In looking over the variety of additional Web services specifications and proposals emerging, such as Microsoft's Global XML Architecture and those on IBM's AlphaWorks Web site, it seems pretty clear that when Microsoft and IBM agree, a specification has a good chance for wider adoption. When Microsoft and IBM cannot agree—for example, on business process orchestration (XLANG versus WSFL)—progress on the topic within the industry appears to stall.

One real difficulty is that Microsoft and IBM, as well as others in the Web services community, often pursue a kind of dual approach to try to speed up defacto adoption. They privately publish and promote specifications such as Web Services Inspection, Routing, Security, Reliable HTTP, and so on; while at the same time seeking to establish independent or dejure control over future versions of the specifications. This approach succeeded in getting SOAP and WSDL submitted to W3C, although their recent efforts to organize WS-I indicate that everyone may not be entirely happy with the rate of W3C progress on SOAP and WSDL.

The irony, of course, is that defacto and dejure standards are codependent. Unless a specification is under independent control (that is, not under the direct control of a vendor or group of cooperating vendors who can mold it to their benefit and to the detriment of others), many vendors and users won't adopt or invest in it. And unless a sufficient number of vendors and users adopt a standard and invest in it, dejure blessing is meaningless.

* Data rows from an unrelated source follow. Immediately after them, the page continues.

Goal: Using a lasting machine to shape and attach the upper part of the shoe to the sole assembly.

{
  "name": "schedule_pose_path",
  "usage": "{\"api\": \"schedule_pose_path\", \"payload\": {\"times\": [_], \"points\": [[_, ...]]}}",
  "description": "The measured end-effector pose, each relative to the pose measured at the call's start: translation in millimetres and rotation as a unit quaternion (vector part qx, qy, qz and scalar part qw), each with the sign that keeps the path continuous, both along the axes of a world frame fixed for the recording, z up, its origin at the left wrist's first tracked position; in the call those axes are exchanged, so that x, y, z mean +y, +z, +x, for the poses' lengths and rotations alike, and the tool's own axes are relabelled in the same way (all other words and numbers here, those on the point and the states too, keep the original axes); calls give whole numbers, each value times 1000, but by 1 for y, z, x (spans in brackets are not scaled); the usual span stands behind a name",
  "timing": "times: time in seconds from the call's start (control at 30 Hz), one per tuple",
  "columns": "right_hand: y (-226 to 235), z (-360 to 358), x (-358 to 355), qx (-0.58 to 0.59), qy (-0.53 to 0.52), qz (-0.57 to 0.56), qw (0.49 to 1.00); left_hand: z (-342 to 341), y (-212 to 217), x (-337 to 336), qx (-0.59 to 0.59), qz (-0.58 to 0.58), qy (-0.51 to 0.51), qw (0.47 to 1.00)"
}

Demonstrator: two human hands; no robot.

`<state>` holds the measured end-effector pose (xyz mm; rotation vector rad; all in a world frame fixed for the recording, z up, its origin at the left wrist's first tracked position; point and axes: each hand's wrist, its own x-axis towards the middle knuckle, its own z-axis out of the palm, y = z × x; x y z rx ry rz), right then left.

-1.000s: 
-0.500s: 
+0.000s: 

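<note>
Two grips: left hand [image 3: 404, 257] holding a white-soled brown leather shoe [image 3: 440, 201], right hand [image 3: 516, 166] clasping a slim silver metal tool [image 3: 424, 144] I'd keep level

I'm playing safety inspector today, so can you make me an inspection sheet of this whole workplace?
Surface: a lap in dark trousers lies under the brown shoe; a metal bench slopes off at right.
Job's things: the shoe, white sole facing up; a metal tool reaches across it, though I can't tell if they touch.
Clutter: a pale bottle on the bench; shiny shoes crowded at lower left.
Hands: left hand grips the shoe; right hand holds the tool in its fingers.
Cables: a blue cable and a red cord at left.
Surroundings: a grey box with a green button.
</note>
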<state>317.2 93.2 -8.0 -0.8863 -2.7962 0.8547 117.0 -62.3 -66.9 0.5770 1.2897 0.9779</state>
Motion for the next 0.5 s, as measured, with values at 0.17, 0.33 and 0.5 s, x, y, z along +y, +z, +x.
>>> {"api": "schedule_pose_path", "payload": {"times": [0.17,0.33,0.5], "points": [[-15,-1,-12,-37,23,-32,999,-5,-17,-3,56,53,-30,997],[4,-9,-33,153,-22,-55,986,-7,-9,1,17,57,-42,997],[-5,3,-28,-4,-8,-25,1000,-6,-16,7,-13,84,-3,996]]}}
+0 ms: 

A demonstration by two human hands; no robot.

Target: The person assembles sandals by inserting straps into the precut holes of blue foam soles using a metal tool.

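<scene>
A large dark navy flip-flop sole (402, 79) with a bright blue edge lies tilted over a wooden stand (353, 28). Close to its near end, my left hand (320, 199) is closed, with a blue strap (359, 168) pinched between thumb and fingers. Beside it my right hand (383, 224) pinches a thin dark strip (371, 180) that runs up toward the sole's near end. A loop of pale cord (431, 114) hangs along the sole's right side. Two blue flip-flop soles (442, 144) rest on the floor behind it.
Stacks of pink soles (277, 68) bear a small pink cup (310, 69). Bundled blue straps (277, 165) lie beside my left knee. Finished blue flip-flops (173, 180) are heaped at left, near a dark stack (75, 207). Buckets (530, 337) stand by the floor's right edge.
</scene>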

So where are we today? The core specifications—SOAP, WSDL, and UDDI—are widely accepted as being adopted, although WSDL has fewer fans than SOAP, and the public UDDI registry is on the verge of disastrous failure. UDDI is a great example of the chicken-and-egg problem that Web services in general must face, although in varying degrees. Without good data in UDDI, no one will use it. And if no one uses it, no one will bother to add good data. The problem is actually very broad because it gets into ontology, or categorization issues. Imagine trying to categorize all business worldwide, and you can easily see the scope of the UDDI problem.

But beyond the core specifications—which give you interoperability (SOAP), service description (WSDL), and service discovery (UDDI)—there is even less consensus among vendors with regard to adoption of additional technologies.

Sun has said that additional specifications for "enterprise quality" or industrial-strength Web services are not necessary because ebXML already provides them. The ebXML messaging service is based on SOAP with Attachments, so there are some grounds for viewing the remainder of ebXML as enterprise quality of service specifications on top of core Web services—but ebXML does not include WSDL or UDDI. Microsoft has said that it will never implement ebXML, and IBM seems to have ended up somewhere in the middle as a supporter of both (although I guess you could argue that IBM is big and divided enough to take a position both for and against ebXML, depending on whom you ask). Among Web services vendors, IONA and a few others remain more neutral, and support both initiatives.

The initial push behind the SOAP specification in early 2000 was to get it adopted by W3C, and thereby place it under independent control and ensure the kind of widespread adoption necessary for standardization. Everyone could agree upon the standardization of SOAP because the real money to be made is not in the basic transport or fundamental communication unit, but in the added value services and features over which everyone is currently fighting. The danger, of course, is that the fighting will somehow spill over onto the foundational specifications, and that an effort such as WS-I will end up hurting rather than helping the effort, especially if it becomes exclusive rather than inclusive.